# The Feeling of TIMELESSNESS



## Guest (Aug 29, 2005)

Hola gang,

It's me again. There is one issue in regards to DP that has me puzzled.
Now, perhaps it's just me, but are there others out there that have lost the sensation of "TIME"??? For me, time has taken on a WHOLE new meaning. I now experience EVERYTHING on a level where everthing that I experience feels like it could have happened either 5 minutes ago or 2 weeks ago...there is NO difference. The strangest part for me is that prior to my world of DP, TIME was very important to me. I was always very punctual, I always wore a watch and I was ALMOST on the verge of being OCD about having a clock i every room I was in! In fact, I was even one of those "nerdy" people who bought "atomic " clocks to know EXACTLY what time of day it was. BUT NOW, things are much different. These days, any task I take on can feel like I've been doing it for ether a few minutes or a few hours or even days. The only way I can explain it to people is: "Have you ever driven someplace and when you get there you dont remember the drive, or how long it took?" When they say yes, I say; "thats how I feel, the whole time I am awake." Anyway, I was just wondering how many others of you feel that feeling of TIMELESSNESS. Is it the DP or have I really moved on into a differnt REALM of reality? Hmmm...my goodness how time flies when your having fun.

Thanks for reading.
T.


----------



## flowingly (Aug 28, 2005)

I'm not sure if it's so much that I "lose" time, as much as it just doesn't seem constant. Like you mentioned, the time I spend doing different activities doesn't feel like the appropriate time I actually would/did spend on it. You're not alone in this. I'm not sure what, if anything, it has to do with DP, but then again I don't know much lately, haha.

You're not alone in your "time" situation, though


----------



## Guest (Aug 29, 2005)

I dont have it alot but I also do not wear a watch anymore. Time has actually slowed for me which is weird because they say as you get older it goes faster (or seems to).
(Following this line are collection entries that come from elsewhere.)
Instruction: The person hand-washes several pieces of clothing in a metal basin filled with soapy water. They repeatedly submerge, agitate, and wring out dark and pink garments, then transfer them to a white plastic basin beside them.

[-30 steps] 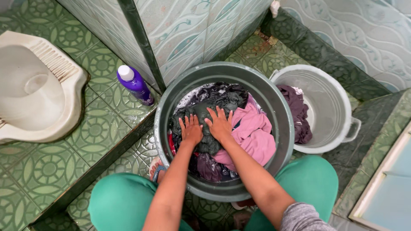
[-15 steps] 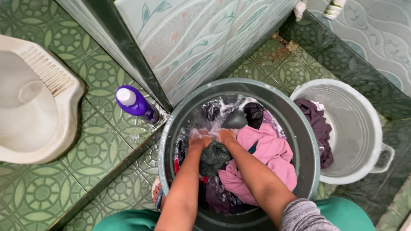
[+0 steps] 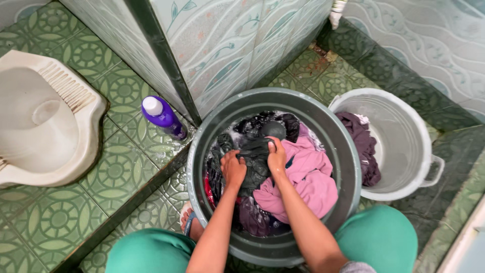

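Note:
A large grey-green tub stands on the floor between my knees, full of wet clothes in soapy water. Both hands are inside it. My left hand and my right hand each grip a dark green garment bunched between them. A pink garment lies to the right of my right hand, and black clothes lie at the far side of the tub.
A white bucket holding a dark purple cloth stands right of the tub. A purple bottle with a white cap stands at the tiled wall corner. A white squat toilet sits left. My foot is beside the tub.
My hands went from lying flat on the dark garment to pushing it into the water, and now they grip it bunched up nearer to me. The view shifted slightly.

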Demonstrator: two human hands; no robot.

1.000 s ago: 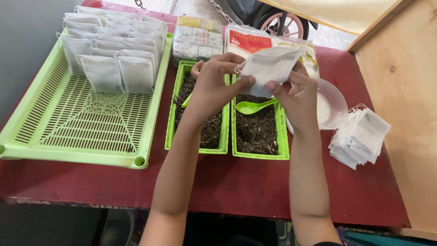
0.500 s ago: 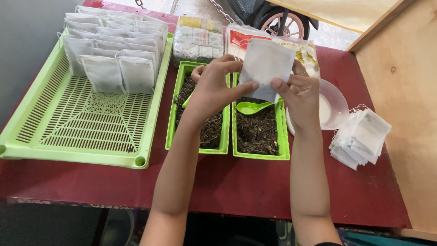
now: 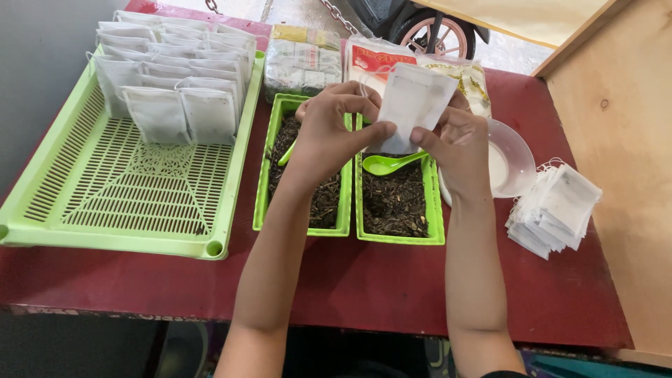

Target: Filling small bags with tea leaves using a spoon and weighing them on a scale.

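The pouch (image 3: 413,105) looked like thin matt white paper. The trays (image 3: 126,189) and spoon (image 3: 388,164) were smooth green plastic; the tabletop (image 3: 364,280) was dull red, the bowl (image 3: 518,157) glossy white.

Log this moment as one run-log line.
left hand: holds white tea bag | right hand: holds same bag | below: green spoon in right tea tray | filled bags on green basket tray

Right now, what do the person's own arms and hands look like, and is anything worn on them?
Both arms are bare from elbow to wrist: no sleeves, gloves, watch or bracelets show. The left hand and right hand carry no visible rings. Only a sliver of dark clothing shows at the bottom edge near the right elbow.
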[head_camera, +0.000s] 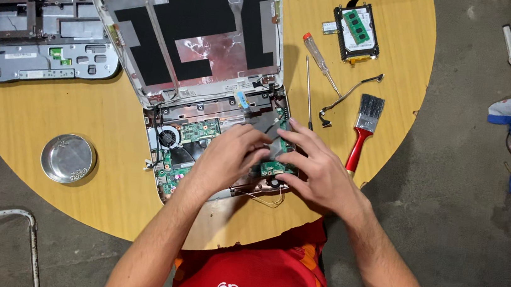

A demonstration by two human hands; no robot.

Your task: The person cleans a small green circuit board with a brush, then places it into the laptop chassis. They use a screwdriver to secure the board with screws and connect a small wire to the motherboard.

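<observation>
2 hands working inside the opened grey laptop base (206, 133): left hand (229, 153) and right hand (319, 169) are pinching its green motherboard (200, 130) directly beneath the fingers. Best lifting evenly, avoiding the wires.

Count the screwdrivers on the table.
2. The orange-handled screwdriver lies right of the open laptop; the thin dark screwdriver lies beside it, nearer the laptop. Hands may hide others.

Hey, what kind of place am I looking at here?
Probably an informal electronics repair spot: an opened laptop lies on a round wooden table with a screwdriver, a brush and a metal dish beside it, over a bare concrete floor.
</observation>
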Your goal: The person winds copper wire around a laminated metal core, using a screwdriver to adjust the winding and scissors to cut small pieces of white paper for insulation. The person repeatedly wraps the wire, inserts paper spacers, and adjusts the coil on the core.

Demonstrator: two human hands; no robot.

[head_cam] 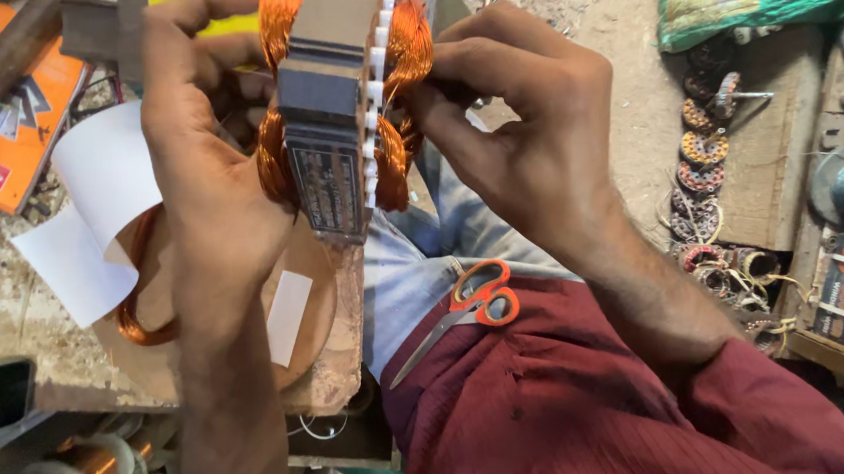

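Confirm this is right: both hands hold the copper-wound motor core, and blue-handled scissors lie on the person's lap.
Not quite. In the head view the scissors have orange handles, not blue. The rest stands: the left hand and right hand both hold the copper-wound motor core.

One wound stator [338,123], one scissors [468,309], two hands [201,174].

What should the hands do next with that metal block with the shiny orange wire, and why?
Probably the right hand should press the copper wire flatter against the metal block, because that wire bulges out past the white strips while the left hand holds the block steady.
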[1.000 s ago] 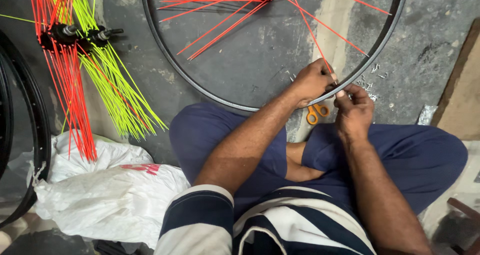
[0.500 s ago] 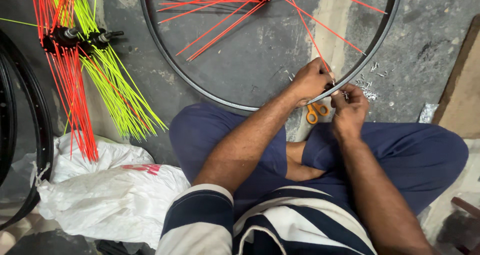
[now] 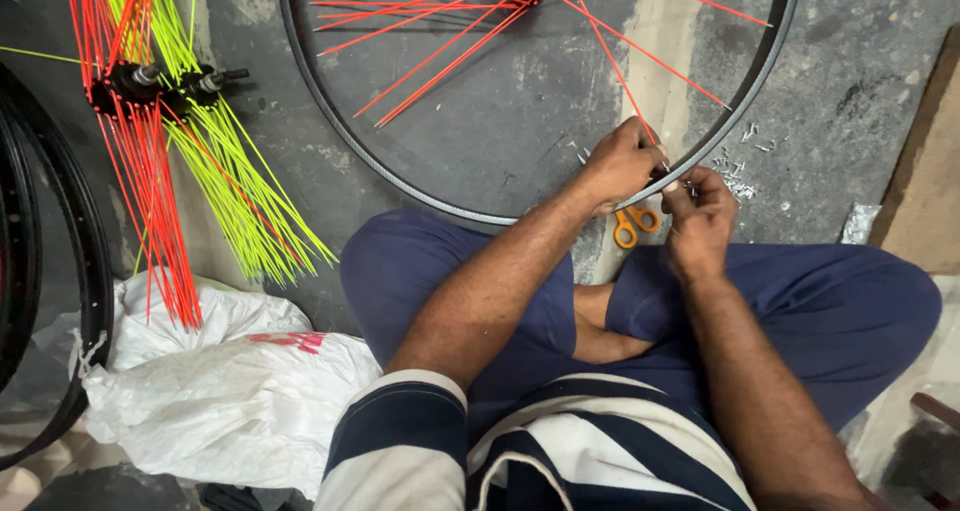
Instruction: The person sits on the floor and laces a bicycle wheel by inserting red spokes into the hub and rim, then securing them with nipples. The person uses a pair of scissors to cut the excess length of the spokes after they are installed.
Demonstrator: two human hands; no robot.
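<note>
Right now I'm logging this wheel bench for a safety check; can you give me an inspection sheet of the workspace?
Surface: bare grey concrete floor, stained.
Job's things: black wheel rim flat on the floor; red spokes fan from its hub.
Clutter: orange-handled scissors, small metal bits, white plastic bag, loose hubs with red and yellow-green spokes.
Hands: left hand and right hand pinch at the rim's near edge.
Cables: nothing seen.
Surroundings: more black rims on the left, brown board on the right.
</note>
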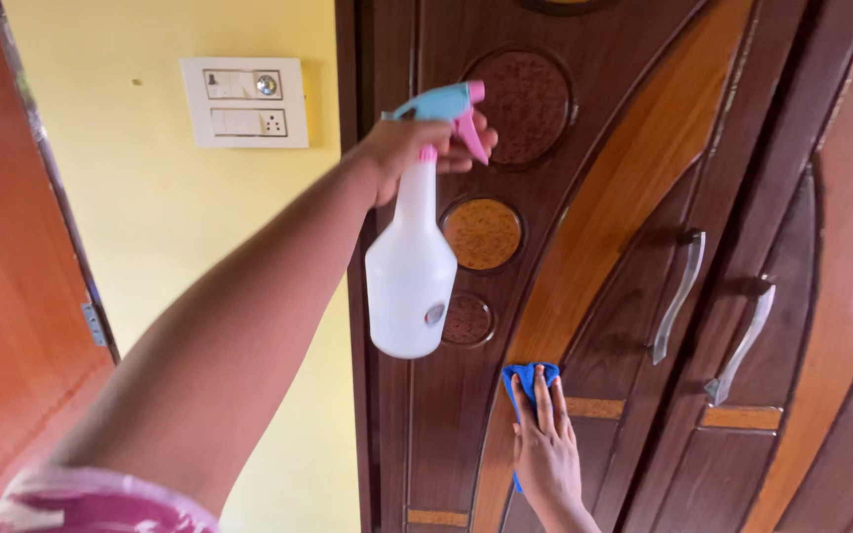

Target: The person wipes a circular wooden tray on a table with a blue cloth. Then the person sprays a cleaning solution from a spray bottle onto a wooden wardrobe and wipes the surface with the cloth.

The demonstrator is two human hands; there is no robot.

This is really too hard to explain, but I have had
moments of "deja vu" that feel like a moment but I "wake up" a half hour later. Is it something like that? You know, sometimes I am not even sure if I exist, so time is weird for me. 
Alessa


----------



## Guest (Aug 29, 2005)

Hi Alessa,
It's funny, because that's the one thing I forgot to mention, and that is that I TOO have quit wearing a watch!! Its so strange to have lost my "farmer's tan" around my left wrist!
-T


----------



## Guest (Sep 3, 2005)

As long as their is change, there is time. If anything changes, and this means anything at all, time has obviously passed. Unless you feel no change in location during movement, change in mood, or any change at all there's no way in hell that time has frozen. Maybe your sense of time has just gone erractic, feeling speedy and slow at times, but I doubt timeless. This just sounds like a gap or lack in short term memory.


----------



## Guest (Sep 9, 2005)

Hey, that?s EXACTLY one symptom of my DP. Exactly that - there is no "time - difference" between the stuff that happened week ago and last night. NO damned DIFFERENCE.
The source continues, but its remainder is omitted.